:: What needs to be done ::
Below are some entries; can you quote all of them exactly?

:: Data for the task ::
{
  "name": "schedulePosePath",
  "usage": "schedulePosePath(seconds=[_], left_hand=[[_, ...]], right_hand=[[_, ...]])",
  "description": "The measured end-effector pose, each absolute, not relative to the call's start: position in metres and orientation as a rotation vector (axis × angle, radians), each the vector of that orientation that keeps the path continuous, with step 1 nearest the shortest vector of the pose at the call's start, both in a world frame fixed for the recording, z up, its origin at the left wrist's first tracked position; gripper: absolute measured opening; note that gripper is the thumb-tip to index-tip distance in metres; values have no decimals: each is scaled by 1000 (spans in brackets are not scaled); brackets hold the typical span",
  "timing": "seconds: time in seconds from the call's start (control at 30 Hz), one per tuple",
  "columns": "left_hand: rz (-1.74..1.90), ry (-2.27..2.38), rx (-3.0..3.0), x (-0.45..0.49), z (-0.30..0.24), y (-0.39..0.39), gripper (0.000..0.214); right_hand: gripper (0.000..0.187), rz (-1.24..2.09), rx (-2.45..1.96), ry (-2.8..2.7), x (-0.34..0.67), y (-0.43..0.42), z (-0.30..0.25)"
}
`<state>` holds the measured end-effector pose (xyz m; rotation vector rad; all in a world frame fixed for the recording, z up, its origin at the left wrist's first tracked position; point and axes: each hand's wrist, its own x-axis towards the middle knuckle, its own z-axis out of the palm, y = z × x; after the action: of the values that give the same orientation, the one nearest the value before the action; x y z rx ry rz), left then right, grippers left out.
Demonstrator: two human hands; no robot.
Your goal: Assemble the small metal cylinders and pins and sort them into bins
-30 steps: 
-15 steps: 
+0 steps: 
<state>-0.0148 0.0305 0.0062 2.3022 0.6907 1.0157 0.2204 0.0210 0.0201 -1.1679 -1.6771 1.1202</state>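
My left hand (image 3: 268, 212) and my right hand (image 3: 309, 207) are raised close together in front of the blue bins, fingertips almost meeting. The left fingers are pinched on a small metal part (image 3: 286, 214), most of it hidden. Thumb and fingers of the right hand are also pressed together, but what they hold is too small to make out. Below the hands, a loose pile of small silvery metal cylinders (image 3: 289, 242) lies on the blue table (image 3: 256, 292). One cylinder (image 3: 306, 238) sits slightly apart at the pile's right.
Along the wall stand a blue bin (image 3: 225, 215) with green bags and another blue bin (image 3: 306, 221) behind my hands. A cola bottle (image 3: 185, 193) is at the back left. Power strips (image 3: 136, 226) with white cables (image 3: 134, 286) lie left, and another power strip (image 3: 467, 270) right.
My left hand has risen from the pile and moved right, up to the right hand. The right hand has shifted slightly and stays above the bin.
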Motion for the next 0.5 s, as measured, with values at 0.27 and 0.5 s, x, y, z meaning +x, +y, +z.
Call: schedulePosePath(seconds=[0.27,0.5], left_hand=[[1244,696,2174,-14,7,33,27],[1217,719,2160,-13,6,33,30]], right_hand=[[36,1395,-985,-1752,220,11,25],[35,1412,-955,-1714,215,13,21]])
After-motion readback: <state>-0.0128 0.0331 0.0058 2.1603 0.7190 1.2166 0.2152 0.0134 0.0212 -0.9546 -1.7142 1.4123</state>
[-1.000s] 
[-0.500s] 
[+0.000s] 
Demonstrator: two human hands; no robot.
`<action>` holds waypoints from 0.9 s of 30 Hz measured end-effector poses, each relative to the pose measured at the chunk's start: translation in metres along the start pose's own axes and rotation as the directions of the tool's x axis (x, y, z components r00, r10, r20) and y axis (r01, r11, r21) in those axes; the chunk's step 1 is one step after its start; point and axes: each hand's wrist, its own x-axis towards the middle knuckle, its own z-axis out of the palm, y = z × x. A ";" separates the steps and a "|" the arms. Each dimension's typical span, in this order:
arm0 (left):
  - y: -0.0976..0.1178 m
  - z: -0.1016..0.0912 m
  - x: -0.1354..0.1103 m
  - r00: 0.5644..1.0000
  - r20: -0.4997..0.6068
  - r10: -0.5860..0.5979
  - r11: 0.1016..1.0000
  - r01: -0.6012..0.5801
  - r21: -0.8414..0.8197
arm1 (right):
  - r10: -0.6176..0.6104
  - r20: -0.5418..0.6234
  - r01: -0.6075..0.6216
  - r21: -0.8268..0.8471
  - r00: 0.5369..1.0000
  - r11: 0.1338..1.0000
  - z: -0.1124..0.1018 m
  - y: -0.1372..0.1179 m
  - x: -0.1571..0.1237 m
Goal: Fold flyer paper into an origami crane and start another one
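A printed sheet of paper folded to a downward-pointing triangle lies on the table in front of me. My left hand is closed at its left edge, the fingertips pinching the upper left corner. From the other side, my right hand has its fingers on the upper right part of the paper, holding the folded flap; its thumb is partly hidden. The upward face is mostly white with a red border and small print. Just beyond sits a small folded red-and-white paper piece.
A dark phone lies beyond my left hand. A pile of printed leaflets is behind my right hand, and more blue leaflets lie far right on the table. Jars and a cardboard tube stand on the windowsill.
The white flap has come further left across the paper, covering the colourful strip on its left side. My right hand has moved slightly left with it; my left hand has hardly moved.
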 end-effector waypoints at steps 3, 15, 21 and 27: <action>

:: Written answer ::
{
  "name": "schedulePosePath",
  "usage": "schedulePosePath(seconds=[_], left_hand=[[_, ...]], right_hand=[[_, ...]])",
  "description": "The measured end-effector pose, each absolute, not relative to the call's start: position in metres and orientation as a rotation vector (axis × angle, radians), each the vector of that orientation that keeps the path continuous, with step 1 nearest the shortest vector of the pose at the call's start, both in a world frame fixed for the recording, z up, its origin at the left wrist's first tracked position; gripper: absolute measured opening; note that gripper is the thumb-tip to index-tip distance in metres; values have no decimals: each is scaled by 1000 (spans in brackets are not scaled); brackets hold the typical span",
  "timing": "seconds: time in seconds from the call's start (control at 30 Hz), one per tuple",
  "columns": "left_hand: rz (-1.74..1.90), ry (-2.27..2.38), rx (-3.0..3.0), x (-0.45..0.49), z (-0.30..0.24), y (-0.39..0.39), gripper (0.000..0.214); right_hand: gripper (0.000..0.187), rz (-1.24..2.09), rx (-2.45..1.96), ry (-2.8..2.7), x (-0.34..0.67), y (-0.43..0.42), z (-0.30..0.25)"
}
`<state>` holds the measured end-effector pose (xyz m; rotation vector rad; all in a world frame fixed for the recording, z up, its origin at the left wrist's first tracked position; point and axes: each hand's wrist, its own x-axis towards the middle knuckle, its own z-axis out of the palm, y = z × x; after the action: of the values that give the same orientation, the one nearest the value before the action; x y z rx ry rz), left then right, grippers left out.
Demonstrator: two human hands; no robot.
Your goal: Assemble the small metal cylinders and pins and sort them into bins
-30 steps: 
-15 steps: 
+0 steps: 
<state>-0.0148 0.0305 0.0062 2.3022 0.6907 1.0157 0.2204 0.0210 0.0201 -1.1679 -1.6771 1.1202</state>
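My left hand (image 3: 268, 212) and my right hand (image 3: 309, 207) are raised close together in front of the blue bins, fingertips almost meeting. The left fingers are pinched on a small metal part (image 3: 286, 214), most of it hidden. Thumb and fingers of the right hand are also pressed together, but what they hold is too small to make out. Below the hands, a loose pile of small silvery metal cylinders (image 3: 289, 242) lies on the blue table (image 3: 256, 292). One cylinder (image 3: 306, 238) sits slightly apart at the pile's right.
Along the wall stand a blue bin (image 3: 225, 215) with green bags and another blue bin (image 3: 306, 221) behind my hands. A cola bottle (image 3: 185, 193) is at the back left. Power strips (image 3: 136, 226) with white cables (image 3: 134, 286) lie left, and another power strip (image 3: 467, 270) right.
My left hand has risen from the pile and moved right, up to the right hand. The right hand has shifted slightly and stays above the bin.
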Motion for the next 0.5 s, as measured, with values at 0.27 and 0.5 s, x, y, z meaning +x, +y, +z.
Call: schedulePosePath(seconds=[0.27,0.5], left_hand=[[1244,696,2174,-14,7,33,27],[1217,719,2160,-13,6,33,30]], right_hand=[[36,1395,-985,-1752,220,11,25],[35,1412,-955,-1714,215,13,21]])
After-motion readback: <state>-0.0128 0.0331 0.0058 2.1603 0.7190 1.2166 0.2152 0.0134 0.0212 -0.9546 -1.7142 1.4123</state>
[-1.000s] 
[-0.500s] 
[+0.000s] 
Demonstrator: two human hands; no robot.
`<action>` holds waypoints from 0.9 s of 30 Hz measured end-effector poses, each relative to the pose measured at the chunk's start: translation in metres along the start pose's own axes and rotation as the directions of the tool's x axis (x, y, z components r00, r10, r20) and y axis (r01, r11, r21) in those axes; the chunk's step 1 is one step after its start; point and axes: each hand's wrist, its own x-axis towards the middle knuckle, its own z-axis out of the palm, y = z × x. A ";" separates the steps and a "|" the arms. Each dimension's typical span, in this order:
arm0 (left):
  - y: -0.0976..0.1178 m
  - z: -0.1016..0.0912 m
  - x: -0.1354..0.1103 m
  - r00: 0.5644..1.0000
  - r20: -0.4997..0.6068
  - r10: -0.5860..0.5979
  - r11: 0.1016..1.0000
  - r01: -0.6012..0.5801
  - r21: -0.8414..0.8197
arm1 (right):
  - r10: -0.6176..0.6104
  - r20: -0.5418..0.6234
  - r01: -0.6075..0.6216
  - r21: -0.8268..0.8471
  - r00: 0.5369..1.0000
  - r11: 0.1338..1.0000
  - z: -0.1124..0.1018 m
  - y: -0.1372..0.1179 m
  - x: -0.1571..0.1237 m
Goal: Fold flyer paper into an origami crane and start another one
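A printed sheet of paper folded to a downward-pointing triangle lies on the table in front of me. My left hand is closed at its left edge, the fingertips pinching the upper left corner. From the other side, my right hand has its fingers on the upper right part of the paper, holding the folded flap; its thumb is partly hidden. The upward face is mostly white with a red border and small print. Just beyond sits a small folded red-and-white paper piece.
A dark phone lies beyond my left hand. A pile of printed leaflets is behind my right hand, and more blue leaflets lie far right on the table. Jars and a cardboard tube stand on the windowsill.
The white flap has come further left across the paper, covering the colourful strip on its left side. My right hand has moved slightly left with it; my left hand has hardly moved.
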 end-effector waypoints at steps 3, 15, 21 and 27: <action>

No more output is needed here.